» TASK ITEM
Every line in the records below that holds "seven" must be identified and copied.

» Dataset entries

━━━

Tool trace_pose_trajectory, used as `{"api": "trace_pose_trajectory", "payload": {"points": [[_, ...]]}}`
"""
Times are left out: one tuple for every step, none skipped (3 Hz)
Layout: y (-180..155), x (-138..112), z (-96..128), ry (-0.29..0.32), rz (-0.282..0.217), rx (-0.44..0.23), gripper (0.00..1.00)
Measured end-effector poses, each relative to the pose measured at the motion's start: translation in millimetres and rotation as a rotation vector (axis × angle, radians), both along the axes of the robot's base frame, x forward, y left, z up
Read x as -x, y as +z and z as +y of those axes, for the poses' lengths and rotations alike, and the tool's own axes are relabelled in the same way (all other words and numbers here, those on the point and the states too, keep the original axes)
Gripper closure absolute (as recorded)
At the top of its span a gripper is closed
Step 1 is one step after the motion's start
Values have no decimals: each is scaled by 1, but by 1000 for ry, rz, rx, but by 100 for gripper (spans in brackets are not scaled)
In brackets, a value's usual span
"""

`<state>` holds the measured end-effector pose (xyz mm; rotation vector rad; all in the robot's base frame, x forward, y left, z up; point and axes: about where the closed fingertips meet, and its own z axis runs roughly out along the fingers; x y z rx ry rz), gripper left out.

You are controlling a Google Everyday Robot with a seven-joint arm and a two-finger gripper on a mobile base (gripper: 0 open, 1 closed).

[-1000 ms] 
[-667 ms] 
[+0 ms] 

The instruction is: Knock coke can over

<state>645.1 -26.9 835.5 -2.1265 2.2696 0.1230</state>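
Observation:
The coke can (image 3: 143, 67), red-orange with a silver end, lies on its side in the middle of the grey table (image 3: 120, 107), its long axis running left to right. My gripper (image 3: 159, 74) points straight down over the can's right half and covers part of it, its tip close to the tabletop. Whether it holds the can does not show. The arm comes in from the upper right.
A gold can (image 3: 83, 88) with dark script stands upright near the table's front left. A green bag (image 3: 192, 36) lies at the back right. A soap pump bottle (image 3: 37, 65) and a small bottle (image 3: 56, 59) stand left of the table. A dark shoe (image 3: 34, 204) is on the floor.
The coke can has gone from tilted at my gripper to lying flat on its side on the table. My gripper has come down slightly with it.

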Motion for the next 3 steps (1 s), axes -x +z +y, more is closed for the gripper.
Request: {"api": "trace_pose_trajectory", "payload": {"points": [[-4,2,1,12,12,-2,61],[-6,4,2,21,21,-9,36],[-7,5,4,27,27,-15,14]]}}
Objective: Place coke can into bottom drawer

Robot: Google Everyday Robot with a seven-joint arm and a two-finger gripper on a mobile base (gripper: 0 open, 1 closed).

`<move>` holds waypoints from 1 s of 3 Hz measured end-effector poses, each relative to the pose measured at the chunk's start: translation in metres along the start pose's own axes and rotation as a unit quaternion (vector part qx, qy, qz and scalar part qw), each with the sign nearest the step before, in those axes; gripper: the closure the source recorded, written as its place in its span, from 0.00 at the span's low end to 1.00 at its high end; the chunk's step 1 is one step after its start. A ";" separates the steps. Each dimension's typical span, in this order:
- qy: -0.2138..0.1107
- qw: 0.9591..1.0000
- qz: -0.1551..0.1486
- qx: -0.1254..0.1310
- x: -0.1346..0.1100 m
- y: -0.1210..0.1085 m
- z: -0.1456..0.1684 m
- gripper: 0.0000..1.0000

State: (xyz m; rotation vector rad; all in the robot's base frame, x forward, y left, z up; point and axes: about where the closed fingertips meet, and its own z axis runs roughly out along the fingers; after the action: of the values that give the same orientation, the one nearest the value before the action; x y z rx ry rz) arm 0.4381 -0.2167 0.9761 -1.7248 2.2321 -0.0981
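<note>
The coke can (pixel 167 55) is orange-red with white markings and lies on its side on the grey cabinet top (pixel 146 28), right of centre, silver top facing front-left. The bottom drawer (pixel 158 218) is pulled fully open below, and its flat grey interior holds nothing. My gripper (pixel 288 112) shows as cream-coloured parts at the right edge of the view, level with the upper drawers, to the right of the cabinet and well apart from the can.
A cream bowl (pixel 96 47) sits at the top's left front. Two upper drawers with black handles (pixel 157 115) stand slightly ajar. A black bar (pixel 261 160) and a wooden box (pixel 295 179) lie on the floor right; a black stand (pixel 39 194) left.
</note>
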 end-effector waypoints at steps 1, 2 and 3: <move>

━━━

» EXERCISE SOLUTION
You are controlling a Google Everyday Robot with a seven-joint arm and a two-finger gripper on a mobile base (gripper: 0 open, 1 closed).
Robot: Google Everyday Robot with a seven-joint arm and a two-finger gripper on a mobile base (gripper: 0 open, 1 closed).

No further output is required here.